**INFORMATION SHOWN**.
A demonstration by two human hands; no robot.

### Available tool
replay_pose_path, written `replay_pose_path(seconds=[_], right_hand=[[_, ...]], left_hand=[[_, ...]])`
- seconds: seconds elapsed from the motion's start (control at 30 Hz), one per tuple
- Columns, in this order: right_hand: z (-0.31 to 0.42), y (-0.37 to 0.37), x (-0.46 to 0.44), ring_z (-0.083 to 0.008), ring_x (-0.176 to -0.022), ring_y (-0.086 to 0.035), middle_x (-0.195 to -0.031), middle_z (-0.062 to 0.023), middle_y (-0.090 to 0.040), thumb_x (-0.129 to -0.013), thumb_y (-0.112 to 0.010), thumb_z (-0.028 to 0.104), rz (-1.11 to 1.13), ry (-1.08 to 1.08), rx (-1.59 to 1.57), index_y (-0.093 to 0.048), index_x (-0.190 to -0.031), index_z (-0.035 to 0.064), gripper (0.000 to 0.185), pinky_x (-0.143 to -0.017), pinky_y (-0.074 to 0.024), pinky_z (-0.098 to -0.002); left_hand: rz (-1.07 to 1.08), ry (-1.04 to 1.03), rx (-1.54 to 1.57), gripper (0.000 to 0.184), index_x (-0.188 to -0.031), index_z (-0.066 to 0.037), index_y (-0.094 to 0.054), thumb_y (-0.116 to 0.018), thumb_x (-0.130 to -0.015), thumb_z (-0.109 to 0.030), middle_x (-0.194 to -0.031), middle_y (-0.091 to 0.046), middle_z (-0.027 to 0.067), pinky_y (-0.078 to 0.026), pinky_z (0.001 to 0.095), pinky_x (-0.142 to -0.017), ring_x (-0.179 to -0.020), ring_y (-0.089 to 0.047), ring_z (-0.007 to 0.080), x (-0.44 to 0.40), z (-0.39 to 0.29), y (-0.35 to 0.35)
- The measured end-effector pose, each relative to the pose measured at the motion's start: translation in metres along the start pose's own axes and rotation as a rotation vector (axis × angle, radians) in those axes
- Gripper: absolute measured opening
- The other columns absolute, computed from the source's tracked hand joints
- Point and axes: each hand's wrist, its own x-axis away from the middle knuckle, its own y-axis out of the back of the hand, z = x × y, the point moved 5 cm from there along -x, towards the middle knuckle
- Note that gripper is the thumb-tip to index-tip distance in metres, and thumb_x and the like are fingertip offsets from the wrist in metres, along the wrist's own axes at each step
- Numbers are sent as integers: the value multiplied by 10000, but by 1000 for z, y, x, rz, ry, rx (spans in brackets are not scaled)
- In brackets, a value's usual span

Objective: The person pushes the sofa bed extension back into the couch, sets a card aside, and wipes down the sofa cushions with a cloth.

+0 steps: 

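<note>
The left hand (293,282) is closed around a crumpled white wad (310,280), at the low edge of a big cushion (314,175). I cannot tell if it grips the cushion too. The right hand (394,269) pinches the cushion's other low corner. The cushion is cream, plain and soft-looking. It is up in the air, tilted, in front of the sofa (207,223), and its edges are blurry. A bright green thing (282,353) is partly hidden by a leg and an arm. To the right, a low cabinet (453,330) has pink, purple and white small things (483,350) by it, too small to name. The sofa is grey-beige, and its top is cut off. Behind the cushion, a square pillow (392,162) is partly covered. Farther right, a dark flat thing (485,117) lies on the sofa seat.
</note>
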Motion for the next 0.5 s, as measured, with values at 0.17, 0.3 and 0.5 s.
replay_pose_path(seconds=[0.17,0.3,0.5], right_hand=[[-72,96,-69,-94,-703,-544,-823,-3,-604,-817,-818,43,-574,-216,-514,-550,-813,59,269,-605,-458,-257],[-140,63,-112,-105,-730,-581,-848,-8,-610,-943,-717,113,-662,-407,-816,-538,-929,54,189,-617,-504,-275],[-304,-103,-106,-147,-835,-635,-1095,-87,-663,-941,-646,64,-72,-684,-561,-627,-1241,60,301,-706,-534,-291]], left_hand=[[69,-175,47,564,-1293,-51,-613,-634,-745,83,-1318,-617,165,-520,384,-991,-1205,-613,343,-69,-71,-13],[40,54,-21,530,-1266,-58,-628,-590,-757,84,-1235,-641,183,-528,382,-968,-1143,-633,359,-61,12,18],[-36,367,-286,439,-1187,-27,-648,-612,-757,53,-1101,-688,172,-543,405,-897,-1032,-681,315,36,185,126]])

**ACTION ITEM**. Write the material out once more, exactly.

**EXPECTED ANSWER**.
A demonstration by two human hands; no robot.

### Available tool
replay_pose_path, written `replay_pose_path(seconds=[_], right_hand=[[_, ...]], left_hand=[[_, ...]])`
- seconds: seconds elapsed from the motion's start (control at 30 Hz), one per tuple
- Columns, in this order: right_hand: z (-0.31 to 0.42), y (-0.37 to 0.37), x (-0.46 to 0.44), ring_z (-0.083 to 0.008), ring_x (-0.176 to -0.022), ring_y (-0.086 to 0.035), middle_x (-0.195 to -0.031), middle_z (-0.062 to 0.023), middle_y (-0.090 to 0.040), thumb_x (-0.129 to -0.013), thumb_y (-0.112 to 0.010), thumb_z (-0.028 to 0.104), rz (-1.11 to 1.13), ry (-1.08 to 1.08), rx (-1.59 to 1.57), index_y (-0.093 to 0.048), index_x (-0.190 to -0.031), index_z (-0.035 to 0.064), gripper (0.000 to 0.185), pinky_x (-0.143 to -0.017), pinky_y (-0.074 to 0.024), pinky_z (-0.098 to -0.002); left_hand: rz (-1.07 to 1.08), ry (-1.04 to 1.03), rx (-1.54 to 1.57), gripper (0.000 to 0.184), index_x (-0.188 to -0.031), index_z (-0.066 to 0.037), index_y (-0.094 to 0.054), thumb_y (-0.116 to 0.018), thumb_x (-0.130 to -0.015), thumb_z (-0.109 to 0.030), middle_x (-0.194 to -0.031), middle_y (-0.091 to 0.046), middle_z (-0.027 to 0.067), pinky_y (-0.078 to 0.026), pinky_z (0.001 to 0.095), pinky_x (-0.142 to -0.017), ring_x (-0.179 to -0.020), ring_y (-0.089 to 0.047), ring_z (-0.007 to 0.080), x (-0.44 to 0.40), z (-0.39 to 0.29), y (-0.35 to 0.35)
- The measured end-effector pose, each relative to the pose measured at the motion's start: translation in metres along the start pose's own axes and rotation as a rotation vector (axis × angle, radians) in those axes
- Gripper: absolute measured opening
- The other columns absolute, computed from the source's tracked hand joints
- Point and axes: each hand's wrist, its own x-axis away from the middle knuckle, its own y-axis out of the back of the hand, z = x × y, the point moved 5 cm from there along -x, towards the middle knuckle
- Note that gripper is the thumb-tip to index-tip distance in metres, and thumb_x and the like are fingertip offsets from the wrist in metres, along the wrist's own axes at each step
- Numbers are sent as integers: the value multiplied by 10000, but by 1000 for z, y, x, rz, ry, rx (spans in brackets are not scaled)
- In brackets, a value's usual span

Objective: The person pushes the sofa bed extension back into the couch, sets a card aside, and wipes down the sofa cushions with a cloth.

+0 steps: 

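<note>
The left hand (293,282) is closed around a crumpled white wad (310,280), at the low edge of a big cushion (314,175). I cannot tell if it grips the cushion too. The right hand (394,269) pinches the cushion's other low corner. The cushion is cream, plain and soft-looking. It is up in the air, tilted, in front of the sofa (207,223), and its edges are blurry. A bright green thing (282,353) is partly hidden by a leg and an arm. To the right, a low cabinet (453,330) has pink, purple and white small things (483,350) by it, too small to name. The sofa is grey-beige, and its top is cut off. Behind the cushion, a square pillow (392,162) is partly covered. Farther right, a dark flat thing (485,117) lies on the sofa seat.
</note>
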Motion for the next 0.5 s, as measured, with values at 0.17, 0.3 and 0.5 s.
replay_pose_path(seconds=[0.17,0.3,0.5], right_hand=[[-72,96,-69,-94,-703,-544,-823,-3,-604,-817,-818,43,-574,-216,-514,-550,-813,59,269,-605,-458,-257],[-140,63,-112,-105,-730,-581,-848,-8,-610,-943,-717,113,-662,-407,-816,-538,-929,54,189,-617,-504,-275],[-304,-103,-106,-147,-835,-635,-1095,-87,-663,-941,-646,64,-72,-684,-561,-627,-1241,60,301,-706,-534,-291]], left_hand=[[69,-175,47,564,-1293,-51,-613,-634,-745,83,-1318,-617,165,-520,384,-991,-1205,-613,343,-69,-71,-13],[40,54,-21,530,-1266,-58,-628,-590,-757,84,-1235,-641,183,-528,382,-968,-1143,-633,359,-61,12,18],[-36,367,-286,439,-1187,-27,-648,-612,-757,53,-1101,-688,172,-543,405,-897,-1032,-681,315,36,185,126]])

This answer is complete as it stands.